ACTIVITY: Up to and including the line that contains "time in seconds", reproduce every line exactly, beginning with the first line below.

THE DATA:

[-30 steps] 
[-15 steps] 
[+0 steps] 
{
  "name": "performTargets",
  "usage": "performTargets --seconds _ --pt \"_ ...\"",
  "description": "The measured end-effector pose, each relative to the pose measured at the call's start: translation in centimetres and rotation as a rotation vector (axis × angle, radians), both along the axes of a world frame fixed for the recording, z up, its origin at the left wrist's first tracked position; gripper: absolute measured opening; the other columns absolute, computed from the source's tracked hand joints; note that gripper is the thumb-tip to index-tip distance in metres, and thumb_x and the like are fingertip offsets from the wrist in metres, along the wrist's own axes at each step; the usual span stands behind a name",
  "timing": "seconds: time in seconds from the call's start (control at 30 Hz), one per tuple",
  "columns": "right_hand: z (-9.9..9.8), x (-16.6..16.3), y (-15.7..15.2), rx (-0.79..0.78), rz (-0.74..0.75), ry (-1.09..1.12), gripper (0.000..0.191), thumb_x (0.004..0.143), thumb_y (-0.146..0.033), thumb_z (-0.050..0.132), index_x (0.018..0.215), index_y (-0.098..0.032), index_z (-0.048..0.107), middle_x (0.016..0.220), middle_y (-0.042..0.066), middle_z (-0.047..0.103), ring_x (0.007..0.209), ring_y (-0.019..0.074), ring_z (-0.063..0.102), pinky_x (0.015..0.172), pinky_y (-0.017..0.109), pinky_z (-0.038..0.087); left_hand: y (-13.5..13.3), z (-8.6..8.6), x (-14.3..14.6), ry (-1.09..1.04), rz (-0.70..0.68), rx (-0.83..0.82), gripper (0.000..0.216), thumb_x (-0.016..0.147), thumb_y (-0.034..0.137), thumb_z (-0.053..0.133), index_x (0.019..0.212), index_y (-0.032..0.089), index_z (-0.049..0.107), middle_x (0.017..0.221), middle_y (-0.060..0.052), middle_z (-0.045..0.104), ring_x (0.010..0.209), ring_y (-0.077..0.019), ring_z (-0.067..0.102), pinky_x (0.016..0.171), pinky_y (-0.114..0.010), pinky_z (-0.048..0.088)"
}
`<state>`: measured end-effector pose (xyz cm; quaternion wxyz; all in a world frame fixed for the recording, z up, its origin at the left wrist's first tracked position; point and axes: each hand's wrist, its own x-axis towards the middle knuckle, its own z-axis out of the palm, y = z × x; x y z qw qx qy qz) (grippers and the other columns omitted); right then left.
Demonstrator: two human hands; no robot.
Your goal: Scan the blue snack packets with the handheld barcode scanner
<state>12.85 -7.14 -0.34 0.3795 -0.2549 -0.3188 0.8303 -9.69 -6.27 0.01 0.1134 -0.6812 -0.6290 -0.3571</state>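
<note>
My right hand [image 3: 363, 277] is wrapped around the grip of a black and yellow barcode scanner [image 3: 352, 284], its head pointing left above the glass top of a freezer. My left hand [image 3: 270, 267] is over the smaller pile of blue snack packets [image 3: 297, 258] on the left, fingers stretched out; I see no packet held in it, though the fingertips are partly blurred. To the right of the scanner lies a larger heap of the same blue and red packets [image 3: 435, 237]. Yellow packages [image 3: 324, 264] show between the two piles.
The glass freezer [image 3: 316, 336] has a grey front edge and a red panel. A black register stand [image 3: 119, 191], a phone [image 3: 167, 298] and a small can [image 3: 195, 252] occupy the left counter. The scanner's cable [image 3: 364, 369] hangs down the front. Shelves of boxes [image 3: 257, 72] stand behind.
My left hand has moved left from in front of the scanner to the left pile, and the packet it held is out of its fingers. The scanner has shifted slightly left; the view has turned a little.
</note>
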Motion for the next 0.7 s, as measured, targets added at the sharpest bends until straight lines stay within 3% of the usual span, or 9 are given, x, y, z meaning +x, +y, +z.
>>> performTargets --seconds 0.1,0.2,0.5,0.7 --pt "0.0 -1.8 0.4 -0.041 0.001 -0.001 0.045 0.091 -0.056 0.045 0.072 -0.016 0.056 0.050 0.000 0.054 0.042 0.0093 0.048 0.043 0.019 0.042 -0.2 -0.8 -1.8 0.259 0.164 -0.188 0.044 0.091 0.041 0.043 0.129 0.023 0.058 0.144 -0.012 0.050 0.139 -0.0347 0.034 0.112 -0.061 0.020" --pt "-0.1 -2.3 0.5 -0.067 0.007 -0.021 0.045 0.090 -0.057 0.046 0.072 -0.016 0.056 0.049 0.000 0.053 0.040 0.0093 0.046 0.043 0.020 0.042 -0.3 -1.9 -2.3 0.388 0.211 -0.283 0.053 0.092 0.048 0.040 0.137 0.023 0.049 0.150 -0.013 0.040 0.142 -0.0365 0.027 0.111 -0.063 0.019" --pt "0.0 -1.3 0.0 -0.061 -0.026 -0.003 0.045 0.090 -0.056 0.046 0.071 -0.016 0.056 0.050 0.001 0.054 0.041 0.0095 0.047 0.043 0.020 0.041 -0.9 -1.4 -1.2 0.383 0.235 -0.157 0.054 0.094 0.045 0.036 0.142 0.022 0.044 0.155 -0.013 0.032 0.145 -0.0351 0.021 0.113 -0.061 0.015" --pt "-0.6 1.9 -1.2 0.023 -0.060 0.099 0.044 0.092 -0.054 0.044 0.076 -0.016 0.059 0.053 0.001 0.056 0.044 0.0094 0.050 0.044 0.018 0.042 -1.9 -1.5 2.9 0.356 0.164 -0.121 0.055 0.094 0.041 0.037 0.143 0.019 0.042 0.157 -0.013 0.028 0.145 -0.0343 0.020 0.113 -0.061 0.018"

ANSWER FOR THE TASK:
[-30 steps] 
[-15 steps] 
[+0 steps] 
{
  "name": "performTargets",
  "usage": "performTargets --seconds _ --pt \"_ ...\"",
  "description": "The measured end-effector pose, each relative to the pose measured at the call's start: translation in centimetres and rotation as a rotation vector (axis × angle, radians), both along the axes of a world frame fixed for the recording, z up, its origin at the left wrist's first tracked position; gripper: absolute measured opening; the other columns absolute, computed from the source's tracked hand joints; note that gripper is the thumb-tip to index-tip distance in metres, and thumb_x and the like are fingertip offsets from the wrist in metres, along the wrist's own axes at each step; the usual span stands behind a name",
  "timing": "seconds: time in seconds from the call's start (control at 30 Hz), one per tuple",

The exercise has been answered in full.